(Data excerpts)
[Start of section]
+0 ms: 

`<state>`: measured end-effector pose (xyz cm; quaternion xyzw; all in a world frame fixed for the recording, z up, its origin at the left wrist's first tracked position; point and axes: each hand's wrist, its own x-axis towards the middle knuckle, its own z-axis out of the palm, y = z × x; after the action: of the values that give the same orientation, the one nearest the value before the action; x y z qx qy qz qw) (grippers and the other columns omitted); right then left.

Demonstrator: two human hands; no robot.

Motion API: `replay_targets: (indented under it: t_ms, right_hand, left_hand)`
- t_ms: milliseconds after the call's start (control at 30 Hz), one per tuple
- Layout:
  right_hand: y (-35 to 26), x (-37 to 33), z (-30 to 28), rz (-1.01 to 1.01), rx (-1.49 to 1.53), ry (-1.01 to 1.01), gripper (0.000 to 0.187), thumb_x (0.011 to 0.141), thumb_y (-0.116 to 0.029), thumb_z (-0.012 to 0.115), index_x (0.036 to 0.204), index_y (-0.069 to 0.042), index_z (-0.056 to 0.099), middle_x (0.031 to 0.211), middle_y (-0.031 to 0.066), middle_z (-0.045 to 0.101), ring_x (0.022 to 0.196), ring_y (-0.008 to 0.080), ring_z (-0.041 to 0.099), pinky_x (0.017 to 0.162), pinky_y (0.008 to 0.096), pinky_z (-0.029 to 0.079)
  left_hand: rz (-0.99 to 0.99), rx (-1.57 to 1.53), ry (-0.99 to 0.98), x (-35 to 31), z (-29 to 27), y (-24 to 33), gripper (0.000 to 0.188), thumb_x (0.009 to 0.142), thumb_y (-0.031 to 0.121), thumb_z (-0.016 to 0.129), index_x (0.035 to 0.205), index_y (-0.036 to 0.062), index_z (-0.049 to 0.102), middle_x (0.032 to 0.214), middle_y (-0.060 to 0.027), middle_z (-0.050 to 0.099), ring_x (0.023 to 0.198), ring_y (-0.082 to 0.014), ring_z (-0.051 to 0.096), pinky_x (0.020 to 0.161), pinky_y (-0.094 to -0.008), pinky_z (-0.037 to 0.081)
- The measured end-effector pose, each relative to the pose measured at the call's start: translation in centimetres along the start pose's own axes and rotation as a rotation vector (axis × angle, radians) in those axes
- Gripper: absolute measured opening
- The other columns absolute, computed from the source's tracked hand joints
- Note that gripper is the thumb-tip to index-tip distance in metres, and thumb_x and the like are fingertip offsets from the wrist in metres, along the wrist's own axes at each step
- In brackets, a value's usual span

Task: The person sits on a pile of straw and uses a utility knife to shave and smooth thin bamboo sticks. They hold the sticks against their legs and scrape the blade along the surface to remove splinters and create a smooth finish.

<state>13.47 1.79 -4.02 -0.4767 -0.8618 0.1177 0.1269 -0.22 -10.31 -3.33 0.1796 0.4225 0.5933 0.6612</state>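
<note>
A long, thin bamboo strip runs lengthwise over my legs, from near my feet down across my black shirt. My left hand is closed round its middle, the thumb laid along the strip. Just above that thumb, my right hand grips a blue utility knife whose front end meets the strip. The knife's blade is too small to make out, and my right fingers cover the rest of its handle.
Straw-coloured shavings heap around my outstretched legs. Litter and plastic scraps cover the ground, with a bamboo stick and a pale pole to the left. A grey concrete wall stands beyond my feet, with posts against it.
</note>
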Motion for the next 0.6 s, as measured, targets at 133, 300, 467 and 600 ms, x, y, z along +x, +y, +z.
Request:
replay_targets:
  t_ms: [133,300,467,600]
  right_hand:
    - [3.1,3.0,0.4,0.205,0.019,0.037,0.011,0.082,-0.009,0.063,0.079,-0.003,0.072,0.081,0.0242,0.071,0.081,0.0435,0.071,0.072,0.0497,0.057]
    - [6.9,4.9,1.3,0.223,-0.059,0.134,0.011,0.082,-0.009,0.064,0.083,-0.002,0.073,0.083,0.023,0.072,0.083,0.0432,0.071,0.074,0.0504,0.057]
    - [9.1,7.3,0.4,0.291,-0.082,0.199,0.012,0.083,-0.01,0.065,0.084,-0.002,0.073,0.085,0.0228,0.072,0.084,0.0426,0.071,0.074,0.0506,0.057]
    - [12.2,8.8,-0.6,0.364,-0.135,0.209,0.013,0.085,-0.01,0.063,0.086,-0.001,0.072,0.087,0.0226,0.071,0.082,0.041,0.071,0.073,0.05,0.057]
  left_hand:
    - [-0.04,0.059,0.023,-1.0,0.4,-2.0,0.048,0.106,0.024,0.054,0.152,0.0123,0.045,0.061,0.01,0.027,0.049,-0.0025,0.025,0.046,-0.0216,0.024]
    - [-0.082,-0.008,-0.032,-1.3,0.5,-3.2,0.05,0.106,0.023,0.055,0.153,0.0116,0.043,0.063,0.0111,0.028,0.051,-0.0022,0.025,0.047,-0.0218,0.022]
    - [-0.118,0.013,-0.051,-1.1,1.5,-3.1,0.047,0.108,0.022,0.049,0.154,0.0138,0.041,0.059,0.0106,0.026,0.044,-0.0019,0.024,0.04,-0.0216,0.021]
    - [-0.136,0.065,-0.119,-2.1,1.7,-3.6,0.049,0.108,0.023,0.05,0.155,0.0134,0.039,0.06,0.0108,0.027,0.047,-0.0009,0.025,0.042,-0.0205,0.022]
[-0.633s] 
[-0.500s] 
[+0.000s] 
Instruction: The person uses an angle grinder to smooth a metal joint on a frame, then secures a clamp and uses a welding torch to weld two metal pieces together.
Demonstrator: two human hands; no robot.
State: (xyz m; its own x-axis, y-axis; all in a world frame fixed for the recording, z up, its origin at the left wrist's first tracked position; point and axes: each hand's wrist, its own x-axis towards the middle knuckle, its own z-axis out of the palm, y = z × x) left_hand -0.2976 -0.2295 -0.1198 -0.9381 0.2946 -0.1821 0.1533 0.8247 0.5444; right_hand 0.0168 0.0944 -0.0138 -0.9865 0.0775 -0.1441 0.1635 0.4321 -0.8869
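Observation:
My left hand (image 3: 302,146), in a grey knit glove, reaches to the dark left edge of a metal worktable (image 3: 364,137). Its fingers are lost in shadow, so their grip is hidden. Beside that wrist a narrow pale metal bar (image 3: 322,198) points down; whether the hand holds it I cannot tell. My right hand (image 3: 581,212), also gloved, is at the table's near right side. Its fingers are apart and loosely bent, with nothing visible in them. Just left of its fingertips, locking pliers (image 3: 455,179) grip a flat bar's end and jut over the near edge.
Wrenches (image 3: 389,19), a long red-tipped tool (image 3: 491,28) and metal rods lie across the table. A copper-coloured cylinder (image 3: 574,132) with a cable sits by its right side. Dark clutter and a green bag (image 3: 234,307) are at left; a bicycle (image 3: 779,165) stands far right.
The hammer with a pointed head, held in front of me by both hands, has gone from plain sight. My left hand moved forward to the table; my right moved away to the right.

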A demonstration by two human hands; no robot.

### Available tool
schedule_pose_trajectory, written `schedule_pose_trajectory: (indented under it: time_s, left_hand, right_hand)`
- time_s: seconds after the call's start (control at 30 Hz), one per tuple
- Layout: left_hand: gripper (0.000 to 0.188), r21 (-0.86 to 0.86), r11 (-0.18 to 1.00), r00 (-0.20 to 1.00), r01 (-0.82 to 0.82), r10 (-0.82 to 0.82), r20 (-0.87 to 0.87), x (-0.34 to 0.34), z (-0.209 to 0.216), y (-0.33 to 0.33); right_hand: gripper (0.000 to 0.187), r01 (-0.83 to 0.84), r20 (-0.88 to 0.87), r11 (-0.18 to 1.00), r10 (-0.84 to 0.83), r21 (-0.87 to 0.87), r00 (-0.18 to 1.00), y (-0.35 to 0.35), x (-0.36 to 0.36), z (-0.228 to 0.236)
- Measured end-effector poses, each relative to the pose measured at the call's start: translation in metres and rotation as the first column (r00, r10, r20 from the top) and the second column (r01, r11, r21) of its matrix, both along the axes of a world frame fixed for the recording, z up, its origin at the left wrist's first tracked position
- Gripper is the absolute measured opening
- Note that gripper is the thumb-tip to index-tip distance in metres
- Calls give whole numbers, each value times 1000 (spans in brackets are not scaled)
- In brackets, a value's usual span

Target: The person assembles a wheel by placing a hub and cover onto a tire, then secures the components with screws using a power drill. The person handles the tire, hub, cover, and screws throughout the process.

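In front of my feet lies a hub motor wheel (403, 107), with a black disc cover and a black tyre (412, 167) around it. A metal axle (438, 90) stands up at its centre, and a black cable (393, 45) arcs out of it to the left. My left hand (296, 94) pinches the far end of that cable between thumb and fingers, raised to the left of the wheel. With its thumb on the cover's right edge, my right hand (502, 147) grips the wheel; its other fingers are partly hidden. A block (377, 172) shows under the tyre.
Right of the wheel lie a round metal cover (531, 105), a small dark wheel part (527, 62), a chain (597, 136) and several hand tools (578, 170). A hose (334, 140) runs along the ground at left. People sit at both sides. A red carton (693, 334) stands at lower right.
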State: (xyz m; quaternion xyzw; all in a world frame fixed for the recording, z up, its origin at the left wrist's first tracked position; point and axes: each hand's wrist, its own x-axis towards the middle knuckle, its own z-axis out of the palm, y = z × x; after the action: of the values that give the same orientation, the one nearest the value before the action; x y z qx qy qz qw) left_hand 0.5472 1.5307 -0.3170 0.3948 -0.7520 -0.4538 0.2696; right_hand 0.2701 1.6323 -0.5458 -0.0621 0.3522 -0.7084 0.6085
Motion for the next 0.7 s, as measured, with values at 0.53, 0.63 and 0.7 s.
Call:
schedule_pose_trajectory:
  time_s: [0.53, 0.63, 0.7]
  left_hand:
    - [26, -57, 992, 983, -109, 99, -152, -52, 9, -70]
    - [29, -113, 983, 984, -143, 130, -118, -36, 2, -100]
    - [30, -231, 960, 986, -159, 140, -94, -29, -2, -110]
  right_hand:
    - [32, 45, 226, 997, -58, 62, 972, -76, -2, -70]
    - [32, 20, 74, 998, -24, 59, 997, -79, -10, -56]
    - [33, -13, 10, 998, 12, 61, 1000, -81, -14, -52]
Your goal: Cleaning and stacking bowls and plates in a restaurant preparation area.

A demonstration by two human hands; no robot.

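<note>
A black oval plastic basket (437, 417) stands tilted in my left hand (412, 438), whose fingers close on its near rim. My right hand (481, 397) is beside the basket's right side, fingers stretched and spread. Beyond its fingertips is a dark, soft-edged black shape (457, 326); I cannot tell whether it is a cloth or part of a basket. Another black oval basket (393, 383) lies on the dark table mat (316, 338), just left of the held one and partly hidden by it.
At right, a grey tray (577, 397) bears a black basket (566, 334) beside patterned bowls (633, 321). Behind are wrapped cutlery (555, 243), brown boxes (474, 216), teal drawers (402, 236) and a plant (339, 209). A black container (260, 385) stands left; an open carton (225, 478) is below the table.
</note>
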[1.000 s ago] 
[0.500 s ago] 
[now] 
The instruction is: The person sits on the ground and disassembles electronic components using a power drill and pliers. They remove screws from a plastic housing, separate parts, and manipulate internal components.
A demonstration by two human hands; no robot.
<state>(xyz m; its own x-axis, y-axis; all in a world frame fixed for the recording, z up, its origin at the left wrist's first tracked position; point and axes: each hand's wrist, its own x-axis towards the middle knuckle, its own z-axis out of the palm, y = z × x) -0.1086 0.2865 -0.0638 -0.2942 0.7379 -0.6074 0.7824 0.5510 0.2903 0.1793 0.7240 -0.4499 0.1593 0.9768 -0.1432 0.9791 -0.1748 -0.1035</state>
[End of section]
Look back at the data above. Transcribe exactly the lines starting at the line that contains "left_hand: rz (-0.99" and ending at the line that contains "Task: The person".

Problem solution
  left_hand: rz (-0.99 to 0.99), rx (-1.57 to 1.53), ry (-0.99 to 0.98), x (-35 to 31), z (-29 to 27), y (-24 to 33), gripper (0.000 to 0.188), thumb_x (0.009 to 0.142), thumb_y (-0.031 to 0.121), thumb_z (-0.016 to 0.129), index_x (0.035 to 0.205), index_y (-0.036 to 0.062), index_z (-0.049 to 0.102), middle_x (0.032 to 0.214), middle_y (-0.060 to 0.027), middle_z (-0.050 to 0.099), ring_x (0.023 to 0.198), ring_y (-0.082 to 0.014), ring_z (-0.051 to 0.096), pinky_x (0.020 to 0.161), pinky_y (-0.094 to -0.008), pinky_z (-0.037 to 0.081)
- The measured end-effector pose, each relative to the pose measured at the call's start: translation in centimetres along the start pose's own axes and rotation as a rotation vector (axis × angle, radians) in those axes
- Gripper: absolute measured opening
- The other columns absolute, computed from the source's tracked hand joints
- Note that gripper is the thumb-tip to index-tip distance in metres, and thumb_x and the like are fingertip offsets from the wrist in metres, along the wrist's own axes at each step
- In brackets, a value's usual span

Task: The person sits on a pile of straw and uses a utility knife to shave and smooth thin bamboo sticks. They hold the sticks against their legs and scrape the blade along the surface to remove splinters and create a smooth finish.

The response is finished.